New Jersey man faces 10 years for crucial role in New York’s largest no-fault insurance scam

bulletin

41-year-old New Jersey resident Bradley Pierre was recently given a 10-year federal prison sentence for his integral part in a colossal no-fault insurance fraud once witnessed in New York City. His actions included instructing doctors to commit perjury and bribing hospital staff to obtain the contact details of road traffic victims.

The mastermind behind a $60 million scam

Pierre faced sentencing Monday in Manhattan Federal Court, in addition to an order to forfeit $3.5 million and pay $1.5 million in restitution. His conviction in the massive insurance fraud case took place in January 2022, following charges of conspiracy to commit bribery and conspiracy to defraud tax authorities, to which he pleaded guilty in December.

In his confession, the Closter, New Jersey man admitted to spearheading the scam, which totaled an astonishing $60 million. Other defendants included licensed physicians, a lawyer and an NYPD officer.

Exploiting auto insurance laws

Between 2008 and 2021, Pierre managed several pseudo-medical clinics in New York, such as Veda Medical, Sky Medical, Sun Medical and Rutland Medical, among others. According to federal authorities, these clinics falsely presented themselves as licensed physicians.

The fraudsters discovered loopholes in New York and New Jersey laws that require insurance companies to cover claims for certain types of car accidents – specifically by paying providers directly rather than billing victims. This approach saved the insurers from possible lengthy legal disputes, court files showed.

The fake clinic operation

Pierre knew that these clinics could not file claims with insurance companies if their operations were found to be supervised by non-physicians.
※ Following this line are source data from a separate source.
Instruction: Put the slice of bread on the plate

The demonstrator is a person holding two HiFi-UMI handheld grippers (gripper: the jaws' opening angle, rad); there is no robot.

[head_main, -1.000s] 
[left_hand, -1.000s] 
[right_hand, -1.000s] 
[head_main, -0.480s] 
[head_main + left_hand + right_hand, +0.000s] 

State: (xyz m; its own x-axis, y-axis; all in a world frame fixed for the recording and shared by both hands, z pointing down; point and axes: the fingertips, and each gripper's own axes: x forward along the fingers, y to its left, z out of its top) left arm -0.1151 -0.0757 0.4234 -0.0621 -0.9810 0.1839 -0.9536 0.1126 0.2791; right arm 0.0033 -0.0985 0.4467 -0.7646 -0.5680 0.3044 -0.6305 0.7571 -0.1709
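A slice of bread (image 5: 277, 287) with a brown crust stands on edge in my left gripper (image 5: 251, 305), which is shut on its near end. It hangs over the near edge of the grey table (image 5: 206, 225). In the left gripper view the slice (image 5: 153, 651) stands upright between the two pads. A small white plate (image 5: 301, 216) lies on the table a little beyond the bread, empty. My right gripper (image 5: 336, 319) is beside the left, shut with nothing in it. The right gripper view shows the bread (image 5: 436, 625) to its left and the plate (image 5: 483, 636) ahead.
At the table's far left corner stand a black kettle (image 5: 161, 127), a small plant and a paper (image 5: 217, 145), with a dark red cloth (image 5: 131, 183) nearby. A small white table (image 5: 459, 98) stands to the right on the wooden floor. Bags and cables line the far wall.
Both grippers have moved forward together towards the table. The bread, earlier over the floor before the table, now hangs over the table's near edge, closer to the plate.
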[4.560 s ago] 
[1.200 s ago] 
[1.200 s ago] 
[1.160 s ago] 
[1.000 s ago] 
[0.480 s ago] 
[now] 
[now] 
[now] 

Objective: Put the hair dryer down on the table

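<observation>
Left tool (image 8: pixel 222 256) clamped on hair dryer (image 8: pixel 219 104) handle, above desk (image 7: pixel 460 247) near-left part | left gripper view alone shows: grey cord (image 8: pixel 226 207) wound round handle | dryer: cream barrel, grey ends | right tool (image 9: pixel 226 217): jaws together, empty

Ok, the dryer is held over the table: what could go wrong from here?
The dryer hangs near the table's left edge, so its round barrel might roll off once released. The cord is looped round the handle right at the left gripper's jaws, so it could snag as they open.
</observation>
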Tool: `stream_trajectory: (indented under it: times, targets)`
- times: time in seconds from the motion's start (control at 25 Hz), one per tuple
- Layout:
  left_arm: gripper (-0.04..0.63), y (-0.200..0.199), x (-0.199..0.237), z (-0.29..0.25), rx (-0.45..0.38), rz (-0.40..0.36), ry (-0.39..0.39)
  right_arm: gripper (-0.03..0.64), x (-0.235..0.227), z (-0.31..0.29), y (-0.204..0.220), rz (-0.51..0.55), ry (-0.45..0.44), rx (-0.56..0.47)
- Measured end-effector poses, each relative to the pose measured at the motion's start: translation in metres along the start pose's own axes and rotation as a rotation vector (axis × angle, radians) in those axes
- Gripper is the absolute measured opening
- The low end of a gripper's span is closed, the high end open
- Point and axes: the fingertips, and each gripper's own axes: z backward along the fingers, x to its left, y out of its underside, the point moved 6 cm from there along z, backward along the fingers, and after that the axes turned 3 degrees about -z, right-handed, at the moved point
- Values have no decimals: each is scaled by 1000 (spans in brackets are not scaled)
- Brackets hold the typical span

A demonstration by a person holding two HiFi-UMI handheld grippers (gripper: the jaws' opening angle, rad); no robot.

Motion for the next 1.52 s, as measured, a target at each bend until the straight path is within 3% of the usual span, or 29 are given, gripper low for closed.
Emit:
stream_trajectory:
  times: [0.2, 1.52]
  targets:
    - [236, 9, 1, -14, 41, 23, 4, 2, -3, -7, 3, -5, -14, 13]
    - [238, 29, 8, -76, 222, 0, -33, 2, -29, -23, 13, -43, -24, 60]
To get around this, he manipulated doctors to negate their ownership claims. During the course of the scheme, he admitted to siphoning more than $20 million, either into his own bank accounts or directly from the clinics’ coffers.

In addition, he squeezed millions more out of insurance companies by sending prescriptions to specific pharmacies or referring patients to his wife’s law firm for lawsuits. In addition to legal fees, Pierre also sent patients to an MRI facility, where he had significant influence.

Biggest scam of its kind

The brazenness of the scam was so great that Pierre and his accomplices bribed hospital employees, 911 dispatchers and others to obtain confidential information about car accident victims. This move was intended to attract more clients to their clinics and MRI facility.

Manhattan U.S. Attorney Damian Williams underscored the seriousness of the case in a statement, pointing out that Pierre’s crimes were the culmination of the largest no-fault auto insurance scam in New York City history.

He further condemned Pierre for exploiting the system through bribery and manipulation while denying accident victims their rightful care. Despite attempts to reach Pierre and his lawyer, no comment was provided.